Consciousness, as we experience it, forms our sense of identity, purpose, meaning and freedom. Thus, if consciousness is part of reality (that is, if the mind is ultimately irreducible to the brain), the search for the meaning of the world (or meaning of existence) becomes, again, legitimate and relevant.

Is that the basis of your online course “Mind beyond the brain”? 
My job as a researcher in the history and philosophy of the sciences is not to endorse or challenge these dissident researches, but to understand them from the historical, philosophical and epistemic perspectives. I had never met a group of academics of such scope, with such a solid and consistent construction, proposing to face, from a multidisciplinary and transdisciplinary perspective, such thorny issues of the modern knowledge system.

First, in the neurosciences and in the cognitive sciences, there is a plurality of experimental methods, tools and protocols, but a lot of conceptual confusion. Thus, one should initially clear this conceptual terrain. Second, there is a huge empirical basis ignored or insufficiently studied by the mainstream. I address all of this in my course, using clear, easy and accessible language, including studies on near-death experiences, secondary centers of consciousness, paranormal phenomena, “apparition” crises, “deathbed visions”, states altered consciousness and mystical experiences.
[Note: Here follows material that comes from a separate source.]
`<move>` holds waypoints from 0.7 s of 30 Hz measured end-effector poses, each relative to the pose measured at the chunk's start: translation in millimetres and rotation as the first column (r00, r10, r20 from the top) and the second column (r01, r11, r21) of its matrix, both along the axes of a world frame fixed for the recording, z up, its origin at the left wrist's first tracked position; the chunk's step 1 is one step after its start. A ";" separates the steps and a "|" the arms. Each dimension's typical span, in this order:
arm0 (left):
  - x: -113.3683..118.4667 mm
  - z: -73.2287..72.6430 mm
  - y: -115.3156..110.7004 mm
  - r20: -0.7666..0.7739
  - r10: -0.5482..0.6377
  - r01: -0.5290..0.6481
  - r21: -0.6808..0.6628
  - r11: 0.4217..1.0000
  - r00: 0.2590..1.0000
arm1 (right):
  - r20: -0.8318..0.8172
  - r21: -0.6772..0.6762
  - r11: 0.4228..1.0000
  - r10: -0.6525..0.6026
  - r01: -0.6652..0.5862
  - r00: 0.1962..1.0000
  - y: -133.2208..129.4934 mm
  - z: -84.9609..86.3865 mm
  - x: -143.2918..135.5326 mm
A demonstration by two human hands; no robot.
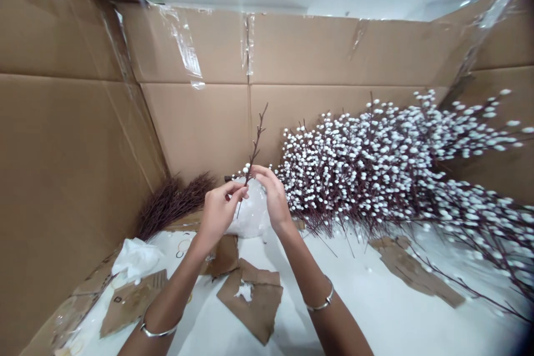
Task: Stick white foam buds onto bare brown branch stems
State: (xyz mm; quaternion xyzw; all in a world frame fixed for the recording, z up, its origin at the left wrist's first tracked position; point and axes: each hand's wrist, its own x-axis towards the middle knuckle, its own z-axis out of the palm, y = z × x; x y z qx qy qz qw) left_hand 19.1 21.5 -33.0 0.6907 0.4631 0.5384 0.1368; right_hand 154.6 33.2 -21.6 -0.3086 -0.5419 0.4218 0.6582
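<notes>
A thin brown artificial twig [257, 136] with short bare side shoots stands nearly upright in front of me. My left hand [223, 206] pinches its lower stem between thumb and fingertips. Beside it, my right hand [273, 197] curves in from the right, its fingertips meeting at the stem; whatever they hold is too small or hidden to make out. Behind both hands sits a white, plastic-looking bag [250, 214], partly covered by them. A few white berries show around the twig and bag, but I cannot tell whether any is attached to this twig.
A large heap of brown branches with white berries [359, 167] lies on the right. Bare brown twigs [171, 206] lie at the left. Torn cardboard pieces [254, 300] and a crumpled white wad [136, 258] rest on the white table [334, 295]. Tall cardboard walls [200, 122] surround it.
</notes>
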 end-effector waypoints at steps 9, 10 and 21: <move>8.5 -1.7 -1.3 0.112 -0.185 0.195 -0.095 0.976 0.976 | -0.183 -0.033 0.990 0.127 -0.135 0.975 4.4 1.2 4.7; 10.0 -1.3 -2.5 0.123 -0.192 0.205 -0.104 0.973 0.974 | -0.213 -0.034 0.988 0.140 -0.151 0.967 4.2 1.1 4.3; -17.5 -14.9 27.7 -0.071 -0.179 0.164 -0.182 0.970 0.981 | -0.324 0.015 0.997 0.072 -0.071 0.943 7.8 -2.3 4.1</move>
Does consciousness survive the death of the physical body? Is it home to our spiritual "DNA"? 
It is difficult to even ask this question, since an adequate definition of “I” (ego or self) is assumed, that is, what survives bodily death - the problem of knowing the nature of consciousness and its relationship with the our sense of identity. Furthermore, as “being born” and “dying” are mutually defined based on the concept of life, it is also necessary to understand it (its origin, its nature, its relationship with its material substrate). This is what he sought to investigate, for example, the physicist Erwin Schrödinger, in his famous seminal essay, from 1944, "What is life?". Anyway, in spite of what our scientific culture may want to lead us to believe, we are just crawling on that understanding.

The philosopher Wittgenstein, in his most celebrated work, stated that "even if all possible scientific questions have been answered, our life problems will not even have been touched". It is likely, therefore, that many of these issues are even beyond the reach of scientific scrutiny, that is, that they do not make sense, or have no expression in our scientific vocabulary. The question is whether we are just a “computer made of meat” (as MIT cognitive scientist Marvin Minsky put it) or “something else”. The mind-brain problem, namely, the question about the relationship between brain processes and our subjective experience, may be the best chance to address this issue in contemporary scientific-philosophical language.